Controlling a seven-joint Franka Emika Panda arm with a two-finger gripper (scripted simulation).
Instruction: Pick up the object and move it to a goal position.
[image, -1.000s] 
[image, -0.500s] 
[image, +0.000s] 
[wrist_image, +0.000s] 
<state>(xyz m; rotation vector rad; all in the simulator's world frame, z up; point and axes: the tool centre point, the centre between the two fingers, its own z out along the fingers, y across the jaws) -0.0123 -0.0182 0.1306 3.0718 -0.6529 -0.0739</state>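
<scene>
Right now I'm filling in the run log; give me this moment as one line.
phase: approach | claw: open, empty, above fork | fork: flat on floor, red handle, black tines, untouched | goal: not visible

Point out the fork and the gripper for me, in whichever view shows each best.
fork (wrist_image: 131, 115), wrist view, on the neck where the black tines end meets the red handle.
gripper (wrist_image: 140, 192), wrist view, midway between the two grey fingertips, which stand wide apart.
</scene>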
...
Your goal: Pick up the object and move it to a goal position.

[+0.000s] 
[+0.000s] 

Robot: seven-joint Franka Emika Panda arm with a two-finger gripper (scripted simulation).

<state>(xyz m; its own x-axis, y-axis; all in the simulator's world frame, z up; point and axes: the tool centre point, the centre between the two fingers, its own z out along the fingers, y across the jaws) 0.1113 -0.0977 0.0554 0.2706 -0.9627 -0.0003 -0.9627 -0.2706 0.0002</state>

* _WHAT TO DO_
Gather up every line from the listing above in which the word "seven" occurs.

* _ANSWER AREA_
Controlling a seven-joint Franka Emika Panda arm with a two-finger gripper (scripted simulation).
Robot: seven-joint Franka Emika Panda arm with a two-finger gripper (scripted simulation).

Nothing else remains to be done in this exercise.